Fui caminhando até a rampa, facilmente cheguei até o navio, os turistas tinham desembarcado, e procurei esconder-me naquele imenso navio. Passei horas no mesmo local, quando entardeceu, ouvi vários apitos, venci a fome e a curiosidade de sair dali, percebi que estava navegando, mas fiquei dominando a fome a sede, até que anoiteceu e sai a procura de algo pra comer.
Em um corredor imenso, encontrei uns trabalhadores que me abordaram, falei a verdade, que fugira de minha casa, e implorei que deixassem prosseguir viagem. Para minha sorte, consegui acolhida, eles pensavam que eu era um rapaz, apesar de minha magreza, atingira uma grande altura. Consegui um trabalho no navio, limpava as mesas do refeitório. Arranjaram um uniforme e um boné.

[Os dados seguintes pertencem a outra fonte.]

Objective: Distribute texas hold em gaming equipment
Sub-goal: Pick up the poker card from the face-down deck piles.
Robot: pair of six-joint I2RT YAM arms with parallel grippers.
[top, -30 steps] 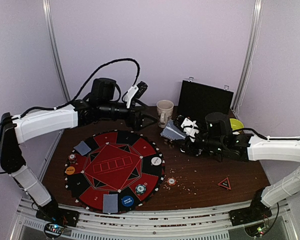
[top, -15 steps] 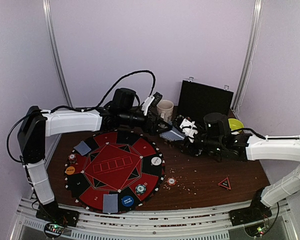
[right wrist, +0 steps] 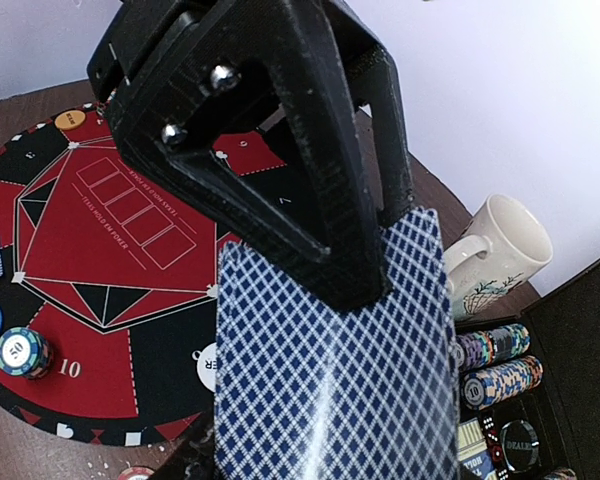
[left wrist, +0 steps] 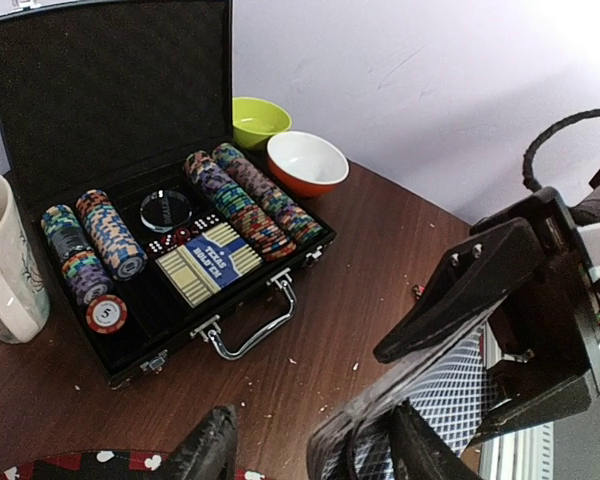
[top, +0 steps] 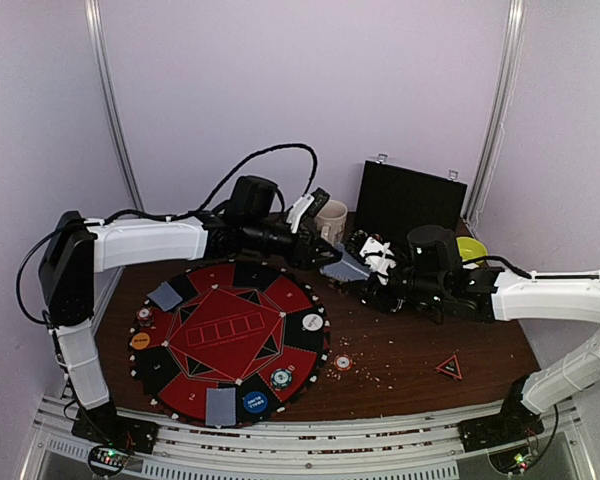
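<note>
Above your worktop, centre of the top view, your right claw is clamped on the playing cards; your left claw straddles their edge, jaws apart, seemingly not pinching yet.

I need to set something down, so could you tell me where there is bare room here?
The widest bare table lies between the loose chip and the red triangle; only crumbs there. The mat has a free red centre. It is crowded near the mug, where the left gripper and right gripper meet at the card deck.
</note>
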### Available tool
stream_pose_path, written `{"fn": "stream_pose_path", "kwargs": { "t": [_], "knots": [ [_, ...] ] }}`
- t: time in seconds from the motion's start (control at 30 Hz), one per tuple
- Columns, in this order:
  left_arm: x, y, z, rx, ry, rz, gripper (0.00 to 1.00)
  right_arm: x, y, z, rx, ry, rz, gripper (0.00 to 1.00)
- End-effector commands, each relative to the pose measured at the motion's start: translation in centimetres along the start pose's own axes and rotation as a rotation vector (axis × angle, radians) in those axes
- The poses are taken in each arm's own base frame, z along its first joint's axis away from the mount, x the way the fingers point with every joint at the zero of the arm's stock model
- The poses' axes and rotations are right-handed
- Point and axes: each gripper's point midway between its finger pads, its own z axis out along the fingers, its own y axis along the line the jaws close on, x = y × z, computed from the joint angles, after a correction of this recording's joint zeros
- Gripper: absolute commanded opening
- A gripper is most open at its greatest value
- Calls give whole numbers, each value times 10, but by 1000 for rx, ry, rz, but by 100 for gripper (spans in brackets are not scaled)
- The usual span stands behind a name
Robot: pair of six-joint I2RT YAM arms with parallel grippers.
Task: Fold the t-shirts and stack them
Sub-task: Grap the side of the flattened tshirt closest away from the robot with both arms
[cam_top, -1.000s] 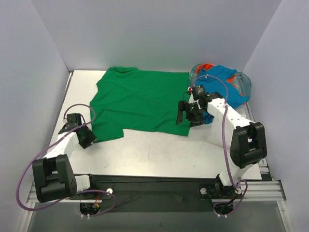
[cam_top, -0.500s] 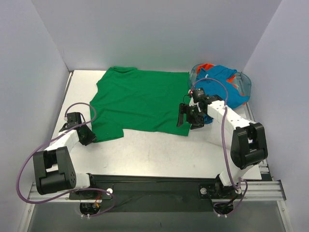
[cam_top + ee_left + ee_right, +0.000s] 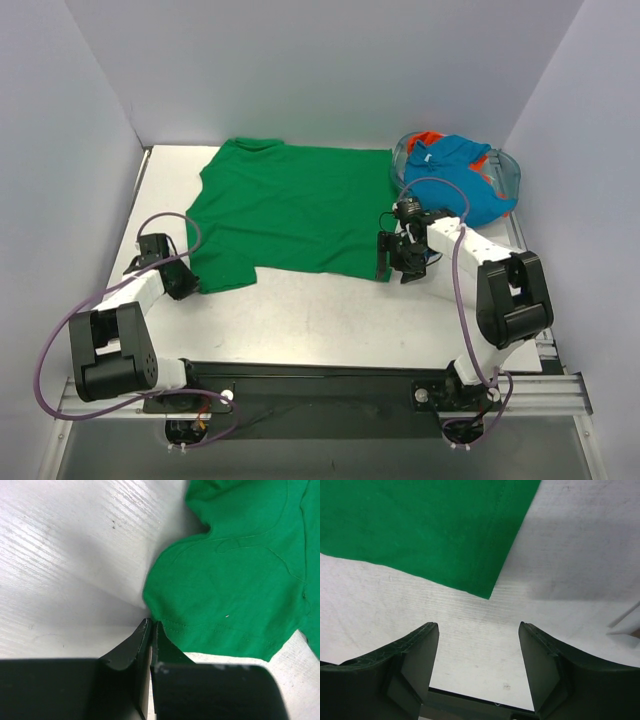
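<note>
The bright green cotton t-shirt [image 3: 290, 210] lay spread flat on the white table [image 3: 330, 315], with a crumpled turquoise blue shirt [image 3: 462, 178] heaped past its right edge. The left gripper [image 3: 151, 628] was closed, apparently pinching the green shirt's left sleeve hem. The right gripper [image 3: 479, 647] hung wide open and empty just short of the green shirt's near-right corner. It should straddle that corner squarely before closing.

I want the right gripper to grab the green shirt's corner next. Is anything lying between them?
Nothing visible does. The right gripper, jaws open, faces the near corner of the green shirt, and only table surface shows in the gap between them.
</note>
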Motion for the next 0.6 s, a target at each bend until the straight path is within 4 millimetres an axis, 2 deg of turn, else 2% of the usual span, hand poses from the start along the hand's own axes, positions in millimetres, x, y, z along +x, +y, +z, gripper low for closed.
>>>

Foi no jantar, quando comecei a limpar as mesas, ainda ficara uns passageiros conversando, notei que o comandante olhava-me muito, senti vergonha e abaixei os olhos. Nunca tinha sido olhada daquele jeito, e ele ao notar meu gesto de timidez, virou imediatamente para outro lado. Sua namorada também me olhou, foi uma mistura de medo e vergonha. Quando acabou minha tarefa, fui para o quarto. Fiquei lembrando daquele olhar, dei um sorriso de menina. No outro dia, na hora do almoço, tentei puxar uns fiapos de cabelo para o rosto, tentativos em vão, meus cabelos eram rentes na cabeça. Balancei os ombros e fui para minha tarefa. Lá estava o comandante, nossos olhos se encontraram. A namorada, sem entender, fazia charme pra mm. Era uma confusão. Uma noite, desci para um salão onde se concentravam as pessoas mais humildes daquele navio, a terceira classe, estava assistindo os casais dançando, quando olhei para a escada, no alto estava o comandante. Ele virou-se rapidamente e foi embora. Senti o coração disparar. Subi as escadas, queria vê-lo, Mas não o encontrei. Fui até a varanda do navio, fiquei olhando a noite, as estrelas brilhavam, o navio seguia o rastro imenso iluminado da lua. Longe, ouvia uma musica de Caetano Veloso “... há de apagar, uma estrela no céu, toda vez que ocê chorar...” alguém se encostou à varanda, olhei, meu coração disparou, lá estava o comandante do navio. Em seu rosto notei indiferença, fechou numa expressão de ódio e disfarce. Fiquei olhando-o, nesse instante ele aproximou-se e perguntou meu nome, respondi de cabeça baixa: Lil. Ele balançou a cabeça, aproximou-se de mim, confuso, perguntou de eu tinha alguma irmã, respondi que não, ele disse em palavras desconexas que amara uma moça muito parecida comigo. Senti uma grande decepção, fui embora.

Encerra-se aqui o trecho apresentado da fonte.